13.2 This Agreement may be executed in any number of counterparts, each of which shall be deemed an original.
13.3 This Agreement shall be governed by and construed in accordance with the laws of the State of New York.
13.4 This Agreement shall bind and inure to the benefit of the parties hereto and their respective successors and assigns, but, except as provided in this paragraph, no assignment or transfer hereof or of any rights or obligations hereunder shall be made by any party without the written consent of the other party. Nothing herein expressed or implied is intended or shall be construed to confer upon or give any person, firm or corporation, other than the parties hereto and their respective successors and assigns, any rights or remedies under or by reason of this Agreement.

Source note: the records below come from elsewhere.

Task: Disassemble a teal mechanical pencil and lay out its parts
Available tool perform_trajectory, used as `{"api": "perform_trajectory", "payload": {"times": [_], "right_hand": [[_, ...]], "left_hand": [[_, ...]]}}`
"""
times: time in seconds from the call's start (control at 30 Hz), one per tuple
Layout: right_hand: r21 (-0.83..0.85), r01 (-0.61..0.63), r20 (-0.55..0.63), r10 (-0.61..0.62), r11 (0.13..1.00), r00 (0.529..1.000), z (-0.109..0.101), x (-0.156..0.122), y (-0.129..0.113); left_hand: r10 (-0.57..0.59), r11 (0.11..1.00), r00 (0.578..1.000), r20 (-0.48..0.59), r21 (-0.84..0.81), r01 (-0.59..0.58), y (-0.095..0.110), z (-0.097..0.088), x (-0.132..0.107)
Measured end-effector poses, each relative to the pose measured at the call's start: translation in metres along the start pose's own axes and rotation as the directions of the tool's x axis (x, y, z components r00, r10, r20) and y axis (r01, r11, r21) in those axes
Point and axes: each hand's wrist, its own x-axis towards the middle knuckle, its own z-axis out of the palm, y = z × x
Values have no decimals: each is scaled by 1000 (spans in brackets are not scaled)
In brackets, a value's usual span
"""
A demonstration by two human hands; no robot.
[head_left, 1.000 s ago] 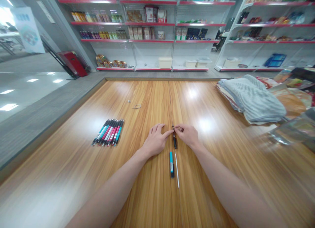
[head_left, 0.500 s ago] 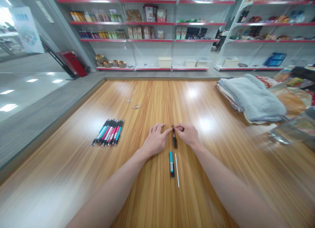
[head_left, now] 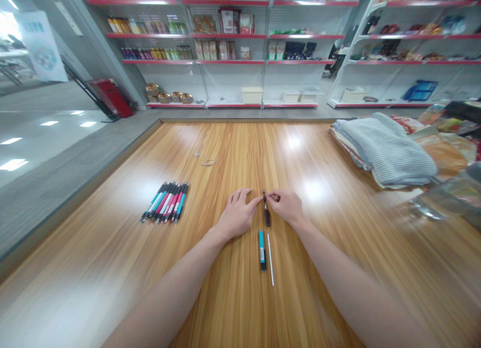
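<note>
Straight ahead on the wooden table, a slim black pen part lies along the seam between my two hands. My left hand rests beside it with fingers apart, and its outstretched thumb touches the part's far end. On the other side, the fingertips of my right hand are pinched together close to that same end; whatever is between them is too small to make out. Nearer to me lie a turquoise and black pen barrel and, just right of it, a thin white refill tube.
At left, several pens lie side by side. A thin ring-shaped loop and a tiny silvery piece sit farther back. Folded grey cloth and a clear container occupy the right side. Stocked shelves stand beyond the table.
My right fingertips have curled in slightly at the pen part's far end. Otherwise the hands and the things on the table keep their places.
</note>
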Motion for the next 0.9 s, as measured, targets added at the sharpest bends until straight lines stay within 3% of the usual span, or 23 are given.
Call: {"api": "perform_trajectory", "payload": {"times": [0.9], "right_hand": [[33, 25, -24, -24, 999, 999, 3, 0, 4]], "left_hand": [[-12, 1000, 1000, 8, 16, 12, -2, 1, 0]]}}
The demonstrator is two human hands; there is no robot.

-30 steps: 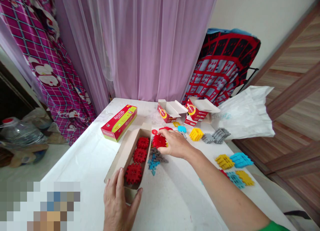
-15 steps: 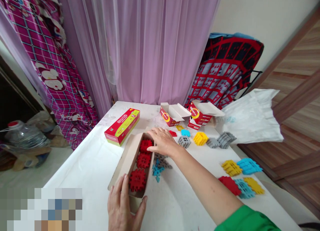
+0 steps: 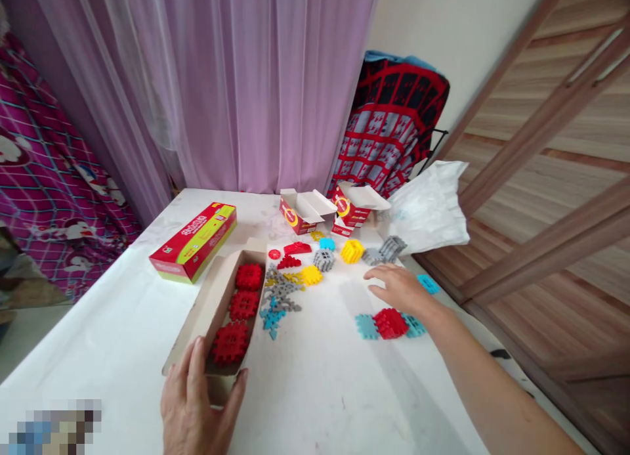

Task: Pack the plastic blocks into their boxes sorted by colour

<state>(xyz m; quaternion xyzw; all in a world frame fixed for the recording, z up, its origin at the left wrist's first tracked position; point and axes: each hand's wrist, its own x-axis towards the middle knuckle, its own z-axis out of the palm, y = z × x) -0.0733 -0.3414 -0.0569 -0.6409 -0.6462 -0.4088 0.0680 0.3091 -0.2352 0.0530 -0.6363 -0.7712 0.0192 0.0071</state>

13.5 It is expressly agreed that the obligations of the Corporation hereunder shall not be binding upon any of the directors, shareholders, nominees, officers, agents or employees of the Corporation personally, but shall bind only the property of the National Fund, as provided in the Corporation’s charter and bylaws. Moreover, no series of the Corporation other than the National Fund shall be responsible for the obligations of the Corporation hereunder, and all persons shall look only to the assets of the National Fund to satisfy the obligations of the National Fund hereunder. The execution and delivery of this Agreement have been authorized by the Board of Directors of the Corporation on behalf of the National Fund and signed by authorized officers of the Corporation, acting as such. Neither the authorization by such Board of Directors nor the execution and delivery by such officers shall be deemed to have been made by any of them individually or to impose any liability on any of them personally, but shall bind only the property of the National Fund as provided in the Corporation’s charter and bylaws.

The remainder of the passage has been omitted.